9. Further reliance is placed upon the judgment of the Hon’ble Calcutta High Court in the case of CIT v. Orient Paper Industries Ltd. [(1994) 208 ITR 158 (Cal.), wherein the Hon’ble Court after following its earlier decision in the case of V.R. Sonti v. CIT concluded that, “if there is a divergence of judicial opinion on a question of law or two conceivable views are possible on it, proceedings for rectification under section 154 or under section 254(2) of the Income-tax Act, 1961 cannot be taken at all.

10. Further, the Hon’ble Punjab & Haryana High Court in the case of CIT v. Rajesh Talkies in Income-tax Reference nos. 64 & 65 of 1981 held that issue being debatable on which different opinion opinions have been expressed, therefore, the error pointed out in the order of the Income-tax Officer cannot be said to be one apparent from the record and, therefore, the same could not be rectified in a petition filed under section 154 of the Act.

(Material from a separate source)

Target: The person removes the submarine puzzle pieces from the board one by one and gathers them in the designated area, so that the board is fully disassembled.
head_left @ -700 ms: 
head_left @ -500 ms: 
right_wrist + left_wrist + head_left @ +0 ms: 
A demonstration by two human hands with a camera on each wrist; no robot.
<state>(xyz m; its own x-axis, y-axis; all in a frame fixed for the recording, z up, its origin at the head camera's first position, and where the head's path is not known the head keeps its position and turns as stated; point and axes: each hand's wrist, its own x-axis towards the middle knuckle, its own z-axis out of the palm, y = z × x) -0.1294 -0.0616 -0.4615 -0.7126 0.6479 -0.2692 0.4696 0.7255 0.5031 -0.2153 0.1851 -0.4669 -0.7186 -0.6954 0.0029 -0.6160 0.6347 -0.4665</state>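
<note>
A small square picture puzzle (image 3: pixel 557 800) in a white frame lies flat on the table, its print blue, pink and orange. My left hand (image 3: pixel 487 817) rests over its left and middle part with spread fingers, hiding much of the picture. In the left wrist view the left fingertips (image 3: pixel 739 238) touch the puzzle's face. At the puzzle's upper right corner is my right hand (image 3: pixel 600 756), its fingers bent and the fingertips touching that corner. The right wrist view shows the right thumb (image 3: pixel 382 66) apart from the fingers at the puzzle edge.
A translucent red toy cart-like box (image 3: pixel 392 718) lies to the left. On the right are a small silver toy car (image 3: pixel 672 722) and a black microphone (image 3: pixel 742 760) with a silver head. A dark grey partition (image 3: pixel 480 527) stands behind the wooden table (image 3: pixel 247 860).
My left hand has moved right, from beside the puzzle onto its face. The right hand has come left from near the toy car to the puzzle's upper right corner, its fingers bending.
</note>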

11. The Hon’ble Madhya Pradesh High Court in the case of Sagar Co-operative Central Bank Ltd. v. CIT (misc. Civil Case no. 237 of 1984) has held as under:

“15. It would bear repetition to say that in the instant case, on the date when the Tribunal had passed the appellate order, this court’s decision was not there. In the second place, the decision of this court was and is already pending before the Supreme Court to be tested. Therefore, it cannot be said that the point is not debatable. It will, therefore, be seen that it involves a long-drawn process of reasoning to establish that there was an error apparent in the Tribunal’s appellate order for the assessment year 1974-75. In the result, therefore, the question referred to this court must be answered against the Revenue and in favour of the assessee as the Tribunal was not legally correct in holding that there was a mistake apparent from the record. In the circumstances of the case, we make no order as to costs of this reference.”

12. In the light of the above judicial pronouncements it is well settled that if the issue is debatable in that event the provisions of section 154 of the Act cannot be invoked. In the case in hand, primary issue related to allowance of depreciation on non-compete fee is pending consideration before the Hon’ble Supreme Court. Further, the Hon’ble Jurisdictional High Court has also admitted the issue whether powers u/s 154 can be exercised when the issue is debatable in the assessee’s own case for earlier assessment year. Under these circumstances and looking to the totality of facts when the Hon’ble Jurisdictional High Court has admitted the identical question in assessee’s own case we deem it proper for the judicial discipline and propriety to set aside the impugned order and restore the issue to the file of learned CIT(Appeals), who would decide it after the outcome of ITA no. 191/2024 in assessee’s own case for the assessment year 2012-13and pass order accordingly.

13. Appeal of the assessee stands allowed for statistical purposes.

Order pronounced in open court on 24th September, 2024.